Exercise aim — Begin at the line below that has "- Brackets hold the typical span" and stop after the line that has "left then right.". Please restate only those lines, word for word.

__________________________________________________

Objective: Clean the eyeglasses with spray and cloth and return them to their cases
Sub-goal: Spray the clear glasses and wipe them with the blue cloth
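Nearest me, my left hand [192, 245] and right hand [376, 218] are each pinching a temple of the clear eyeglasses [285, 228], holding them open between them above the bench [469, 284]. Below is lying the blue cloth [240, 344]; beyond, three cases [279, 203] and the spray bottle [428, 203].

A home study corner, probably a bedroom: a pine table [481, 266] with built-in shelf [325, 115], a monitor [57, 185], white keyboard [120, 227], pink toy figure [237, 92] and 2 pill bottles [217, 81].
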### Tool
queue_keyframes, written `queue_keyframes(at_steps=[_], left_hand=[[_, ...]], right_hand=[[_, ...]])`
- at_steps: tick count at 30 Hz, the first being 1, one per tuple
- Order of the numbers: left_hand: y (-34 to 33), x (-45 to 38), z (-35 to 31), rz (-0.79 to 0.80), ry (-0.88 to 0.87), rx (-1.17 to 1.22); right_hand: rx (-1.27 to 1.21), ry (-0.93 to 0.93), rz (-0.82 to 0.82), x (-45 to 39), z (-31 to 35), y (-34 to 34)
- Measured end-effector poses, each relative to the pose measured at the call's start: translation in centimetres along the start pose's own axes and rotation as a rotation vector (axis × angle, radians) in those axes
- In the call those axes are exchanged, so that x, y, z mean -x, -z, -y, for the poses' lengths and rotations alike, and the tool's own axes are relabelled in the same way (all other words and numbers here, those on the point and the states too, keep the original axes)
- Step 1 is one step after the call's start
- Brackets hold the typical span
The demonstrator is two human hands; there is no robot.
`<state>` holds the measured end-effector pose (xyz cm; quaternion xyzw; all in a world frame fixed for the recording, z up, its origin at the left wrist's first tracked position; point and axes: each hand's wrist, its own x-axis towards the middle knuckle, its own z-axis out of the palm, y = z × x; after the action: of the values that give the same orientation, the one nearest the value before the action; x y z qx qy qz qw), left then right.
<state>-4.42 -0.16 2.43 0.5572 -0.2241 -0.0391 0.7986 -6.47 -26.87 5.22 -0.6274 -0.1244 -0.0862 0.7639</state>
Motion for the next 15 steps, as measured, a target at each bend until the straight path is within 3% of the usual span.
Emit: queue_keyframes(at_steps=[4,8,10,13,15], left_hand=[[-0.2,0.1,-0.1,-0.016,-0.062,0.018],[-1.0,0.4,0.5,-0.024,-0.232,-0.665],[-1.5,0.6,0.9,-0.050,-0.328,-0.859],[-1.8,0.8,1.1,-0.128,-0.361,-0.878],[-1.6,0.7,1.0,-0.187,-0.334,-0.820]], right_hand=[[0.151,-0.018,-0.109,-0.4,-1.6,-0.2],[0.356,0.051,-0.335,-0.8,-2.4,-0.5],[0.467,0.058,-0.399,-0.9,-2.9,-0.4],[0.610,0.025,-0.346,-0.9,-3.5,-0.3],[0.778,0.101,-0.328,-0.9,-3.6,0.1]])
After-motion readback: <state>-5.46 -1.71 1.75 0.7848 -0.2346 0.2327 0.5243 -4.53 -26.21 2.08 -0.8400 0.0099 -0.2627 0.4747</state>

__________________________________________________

Solution below —
- Brackets hold the typical span
The demonstrator is two human hands; there is no robot.
`<state>` holds the measured end-effector pose (xyz cm; quaternion xyzw; all in a world frame fixed for the recording, z up, its origin at the left wrist's first tracked position; point and axes: each hand's wrist, its own x-axis towards the middle knuckle, its own z-axis out of the palm, y = z × x; after the action: of the values that give the same orientation, the one nearest the value before the action; x y z qx qy qz qw), left then right.

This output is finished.